ATP: In-network Aggregation for Multi-tenant Learning

ChonLam Lao; Yanfang Le; Kshiteej Mahajan; Yixi Chen; Wenfei Wu; Aditya Akella; Michael Swift

2021 NSDI NSDI 2021

ATP: In-network Aggregation for Multi-tenant Learning

Abstract

Distributed deep neural network training (DT) systems are widely deployed in clusters where the network is shared across multiple tenants, i.e., multiple DT jobs. Each DT job computes and aggregates gradients. Recent advances in hardware accelerators have shifted the the performance bottleneck of training from computation to communication. To speed up DT jobs' communication, we propose ATP, a service for in-network aggregation aimed at modern multi-rack, multi-job DT settings. ATP uses emerging programmable switch hardware to support in-network aggregation at multiple rack switches in a cluster to speedup DT jobs.
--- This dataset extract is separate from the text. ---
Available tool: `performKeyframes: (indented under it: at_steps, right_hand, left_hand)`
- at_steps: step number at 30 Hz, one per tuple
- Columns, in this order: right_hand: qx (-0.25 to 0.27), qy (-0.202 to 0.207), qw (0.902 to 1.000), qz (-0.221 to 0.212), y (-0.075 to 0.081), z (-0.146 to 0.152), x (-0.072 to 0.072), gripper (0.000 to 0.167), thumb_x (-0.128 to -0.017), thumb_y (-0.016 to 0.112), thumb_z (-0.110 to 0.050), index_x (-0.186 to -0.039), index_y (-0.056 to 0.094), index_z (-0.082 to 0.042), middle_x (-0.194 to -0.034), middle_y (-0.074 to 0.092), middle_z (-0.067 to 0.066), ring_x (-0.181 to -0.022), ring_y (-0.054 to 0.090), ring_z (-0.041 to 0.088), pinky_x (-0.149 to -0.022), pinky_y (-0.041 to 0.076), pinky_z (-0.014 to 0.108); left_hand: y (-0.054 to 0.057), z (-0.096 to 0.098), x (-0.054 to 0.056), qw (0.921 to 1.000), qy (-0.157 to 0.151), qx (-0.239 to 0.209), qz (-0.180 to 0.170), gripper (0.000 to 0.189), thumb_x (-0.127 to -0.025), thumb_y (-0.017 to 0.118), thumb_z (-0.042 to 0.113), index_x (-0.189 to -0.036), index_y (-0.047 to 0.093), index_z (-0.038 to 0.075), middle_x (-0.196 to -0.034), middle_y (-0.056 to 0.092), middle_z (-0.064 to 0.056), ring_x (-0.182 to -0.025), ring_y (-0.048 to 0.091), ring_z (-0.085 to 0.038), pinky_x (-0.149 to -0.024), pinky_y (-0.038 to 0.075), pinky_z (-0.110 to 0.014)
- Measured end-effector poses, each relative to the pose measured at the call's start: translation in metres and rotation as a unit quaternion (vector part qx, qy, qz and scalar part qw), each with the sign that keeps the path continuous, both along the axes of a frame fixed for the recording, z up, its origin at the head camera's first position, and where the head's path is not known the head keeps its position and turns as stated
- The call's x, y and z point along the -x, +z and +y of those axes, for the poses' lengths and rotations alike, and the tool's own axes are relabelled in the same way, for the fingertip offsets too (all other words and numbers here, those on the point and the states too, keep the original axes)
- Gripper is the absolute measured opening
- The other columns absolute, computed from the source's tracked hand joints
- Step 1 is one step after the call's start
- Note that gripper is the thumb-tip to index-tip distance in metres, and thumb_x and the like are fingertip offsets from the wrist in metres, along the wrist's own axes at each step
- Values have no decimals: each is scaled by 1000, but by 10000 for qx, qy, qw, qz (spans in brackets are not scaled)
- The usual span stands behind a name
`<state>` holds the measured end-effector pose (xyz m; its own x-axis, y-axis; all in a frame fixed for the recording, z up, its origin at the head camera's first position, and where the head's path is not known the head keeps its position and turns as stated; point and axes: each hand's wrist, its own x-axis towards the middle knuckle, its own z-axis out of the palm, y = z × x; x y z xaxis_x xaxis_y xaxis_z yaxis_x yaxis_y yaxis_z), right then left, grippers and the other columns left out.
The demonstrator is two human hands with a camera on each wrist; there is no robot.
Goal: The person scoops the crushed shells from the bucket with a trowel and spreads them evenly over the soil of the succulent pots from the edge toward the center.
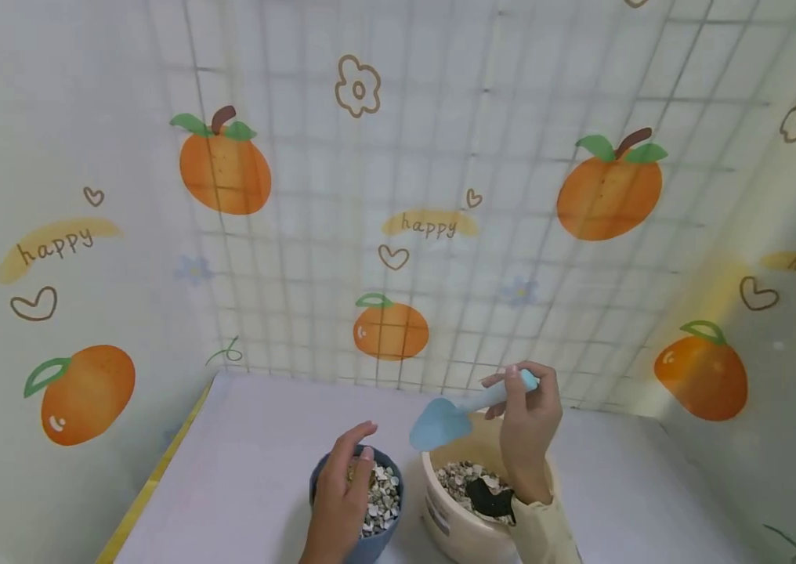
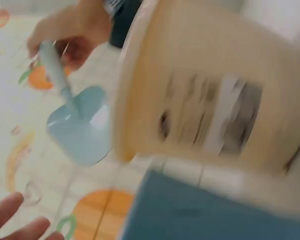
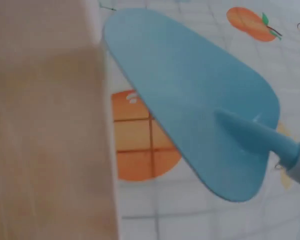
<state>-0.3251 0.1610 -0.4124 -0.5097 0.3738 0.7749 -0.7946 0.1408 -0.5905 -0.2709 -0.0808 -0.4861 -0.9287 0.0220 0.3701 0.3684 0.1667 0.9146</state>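
Observation:
My right hand point(image 1: 530, 427) grips the pale handle of a light blue trowel point(image 1: 440, 424) above the far rim of a cream pot point(image 1: 457, 529). The trowel's blade points left and reaches past that pot's edge; in the right wrist view the blade point(image 3: 190, 95) looks bare. Pale, chip-like gravel point(image 1: 463, 476) lies inside the cream pot. To its left stands a smaller blue pot point(image 1: 372, 547) filled with similar gravel point(image 1: 382, 501). My left hand point(image 1: 343, 489) hovers over the blue pot's left side with loosely bent fingers. Those fingers point(image 2: 7, 212) appear spread apart in the left wrist view.
Both pots stand close together on a white surface point(image 1: 250, 446) with a yellow strip point(image 1: 151, 482) along its left edge. Behind rises a grid wall covered by a sheet printed with oranges point(image 1: 391, 331). A black wrist device point(image 1: 490, 499) hides part of the cream pot's inside.

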Motion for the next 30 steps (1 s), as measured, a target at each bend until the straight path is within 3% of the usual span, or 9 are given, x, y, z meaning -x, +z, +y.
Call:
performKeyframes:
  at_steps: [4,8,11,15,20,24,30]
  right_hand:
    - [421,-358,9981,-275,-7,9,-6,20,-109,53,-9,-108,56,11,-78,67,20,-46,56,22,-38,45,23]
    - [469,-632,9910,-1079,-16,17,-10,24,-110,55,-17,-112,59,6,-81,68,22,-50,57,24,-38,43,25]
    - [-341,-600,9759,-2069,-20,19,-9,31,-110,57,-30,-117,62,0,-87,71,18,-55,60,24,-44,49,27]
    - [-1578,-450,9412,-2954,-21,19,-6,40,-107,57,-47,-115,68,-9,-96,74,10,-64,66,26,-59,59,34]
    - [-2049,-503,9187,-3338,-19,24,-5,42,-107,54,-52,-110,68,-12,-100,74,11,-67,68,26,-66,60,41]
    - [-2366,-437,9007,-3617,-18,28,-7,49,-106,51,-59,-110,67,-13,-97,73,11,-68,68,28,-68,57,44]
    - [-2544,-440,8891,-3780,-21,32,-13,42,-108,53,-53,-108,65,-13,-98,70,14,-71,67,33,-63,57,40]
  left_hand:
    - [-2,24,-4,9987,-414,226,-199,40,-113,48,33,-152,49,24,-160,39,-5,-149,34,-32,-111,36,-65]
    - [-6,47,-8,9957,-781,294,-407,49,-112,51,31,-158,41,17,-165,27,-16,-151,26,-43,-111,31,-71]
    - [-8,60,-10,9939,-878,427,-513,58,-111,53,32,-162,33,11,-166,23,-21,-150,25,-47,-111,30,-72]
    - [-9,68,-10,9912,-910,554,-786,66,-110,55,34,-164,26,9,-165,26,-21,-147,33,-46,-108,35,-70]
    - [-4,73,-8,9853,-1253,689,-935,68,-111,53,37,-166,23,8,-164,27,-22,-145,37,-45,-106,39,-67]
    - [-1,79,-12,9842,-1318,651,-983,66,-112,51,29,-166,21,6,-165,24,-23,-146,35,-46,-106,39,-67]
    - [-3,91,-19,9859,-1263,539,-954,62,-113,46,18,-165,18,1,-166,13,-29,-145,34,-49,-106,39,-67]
ATP performs decentralized, dynamic, best-effort aggregation, enables efficient and equitable sharing of limited switch resources across simultaneously running DT jobs, and gracefully accommodates heavy contention for switch resources. ATP outperforms existing systems accelerating training throughput by up to 38% - 66% in a cluster shared by multiple DT jobs.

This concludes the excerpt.